柳曦既懷疑地擡眼睨了他一眼,又垂下睫整理桌上的紙張,一邊道:“若按照你的計劃正常進行,現在趙王倒了,那你要如何對付吳王?”

梅如故早料到憋了這麽久柳曦既一定會找他弄個明白,畢竟他柳曦既料事如神也當不了他梅如故肚子裏的蛔蟲。他本來還不想告訴他的,但考慮到上次自己提前警告過了沈明枳結果還差點全都命喪黃泉,梅如故覺得自己不能太相信他們,故而他笑道:“不急,你會知道的……提前給你提個醒吧,但凡要過嘴動筷子,都要帶八百個心眼。”

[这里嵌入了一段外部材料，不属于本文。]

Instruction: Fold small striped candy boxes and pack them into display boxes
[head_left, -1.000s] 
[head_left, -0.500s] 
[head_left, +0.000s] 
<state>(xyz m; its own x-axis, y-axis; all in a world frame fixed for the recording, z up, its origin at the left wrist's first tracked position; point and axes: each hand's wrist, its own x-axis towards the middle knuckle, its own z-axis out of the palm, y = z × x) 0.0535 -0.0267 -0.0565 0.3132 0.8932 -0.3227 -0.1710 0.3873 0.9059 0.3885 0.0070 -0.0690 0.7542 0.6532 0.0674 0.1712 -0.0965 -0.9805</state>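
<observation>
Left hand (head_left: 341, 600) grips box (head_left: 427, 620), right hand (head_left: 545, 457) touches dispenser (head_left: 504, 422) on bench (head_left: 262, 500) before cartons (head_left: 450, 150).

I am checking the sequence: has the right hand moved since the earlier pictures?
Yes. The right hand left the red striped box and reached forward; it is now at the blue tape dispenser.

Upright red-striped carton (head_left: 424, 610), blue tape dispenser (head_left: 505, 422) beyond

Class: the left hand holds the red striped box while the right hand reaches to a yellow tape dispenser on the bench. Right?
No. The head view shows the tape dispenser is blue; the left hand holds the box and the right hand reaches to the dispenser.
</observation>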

終於送走了梅如故,柳曦既終於能清凈片刻。梅如故不願留下來吃晚飯還是因為柳府的菜太清談他咽不下去。不阿命人備好了晚飯來叫柳曦既,叩門久久不應,不阿一慌,推門進去就見柳曦既伏在案頭已經入睡。

不阿輕嘆一聲,退出書房取了一件披風來要給柳曦既披上,誰知再來的時候柳曦既已經醒了。這三天柳曦既幾乎沒有闔過眼,沒日沒夜地趕過去,再披星戴月地趕回來,鐵打的身子都會垮掉,更何況出發時他已經染了風寒。

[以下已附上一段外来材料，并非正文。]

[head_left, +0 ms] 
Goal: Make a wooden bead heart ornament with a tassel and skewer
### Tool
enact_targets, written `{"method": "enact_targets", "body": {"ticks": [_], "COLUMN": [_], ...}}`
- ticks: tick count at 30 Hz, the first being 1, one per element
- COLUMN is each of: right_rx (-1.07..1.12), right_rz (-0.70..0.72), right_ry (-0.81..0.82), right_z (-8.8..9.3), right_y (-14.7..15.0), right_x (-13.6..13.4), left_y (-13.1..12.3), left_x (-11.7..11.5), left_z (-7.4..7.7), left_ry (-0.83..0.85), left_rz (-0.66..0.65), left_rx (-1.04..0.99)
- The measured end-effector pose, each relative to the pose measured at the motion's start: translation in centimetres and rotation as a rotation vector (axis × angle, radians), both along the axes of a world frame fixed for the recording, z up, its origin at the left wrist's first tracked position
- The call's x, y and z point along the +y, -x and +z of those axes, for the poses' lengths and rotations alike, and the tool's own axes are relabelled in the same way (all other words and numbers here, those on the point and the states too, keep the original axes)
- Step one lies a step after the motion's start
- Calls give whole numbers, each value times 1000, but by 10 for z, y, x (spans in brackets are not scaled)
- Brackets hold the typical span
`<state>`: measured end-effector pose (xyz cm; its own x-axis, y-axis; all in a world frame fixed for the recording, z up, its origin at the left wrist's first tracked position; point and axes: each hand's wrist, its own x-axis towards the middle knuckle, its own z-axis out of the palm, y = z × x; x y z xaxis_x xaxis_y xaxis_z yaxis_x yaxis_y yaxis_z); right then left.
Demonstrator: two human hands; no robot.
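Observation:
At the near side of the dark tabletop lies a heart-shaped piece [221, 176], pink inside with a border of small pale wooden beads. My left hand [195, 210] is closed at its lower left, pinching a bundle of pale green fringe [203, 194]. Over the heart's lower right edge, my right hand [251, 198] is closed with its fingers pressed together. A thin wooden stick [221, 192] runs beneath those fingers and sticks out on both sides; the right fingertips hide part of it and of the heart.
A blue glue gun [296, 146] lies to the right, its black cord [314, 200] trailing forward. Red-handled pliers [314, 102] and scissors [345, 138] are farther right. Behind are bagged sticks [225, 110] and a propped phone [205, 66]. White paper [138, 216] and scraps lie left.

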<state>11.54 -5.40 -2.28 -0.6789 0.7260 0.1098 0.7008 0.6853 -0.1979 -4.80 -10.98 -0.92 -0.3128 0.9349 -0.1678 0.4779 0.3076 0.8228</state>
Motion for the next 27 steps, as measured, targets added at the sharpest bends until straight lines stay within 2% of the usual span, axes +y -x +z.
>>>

柳曦既看見了不阿小臂上掛著的披風,撐著桌子緩緩站起,一陣眩暈在他還沒站穩前襲來,他整個身子都小幅度地晃了晃。不阿一時間心驚肉跳,等他靠到近前,柳曦既已經恢覆清明。

“飯好了嗎?”柳曦既揉了揉發脹的太陽穴。

不阿恭敬答:“已經好了。”

柳曦既扶著桌子走了幾步,等四肢重新活絡起來,才松了手走出了書房。但好景不長,還沒走出庭院就見有不易來報,不阿以為又有人要來探病,剛要打發過去就聽不易報出了介含清的名字,還呈上來了一封火漆密封的信。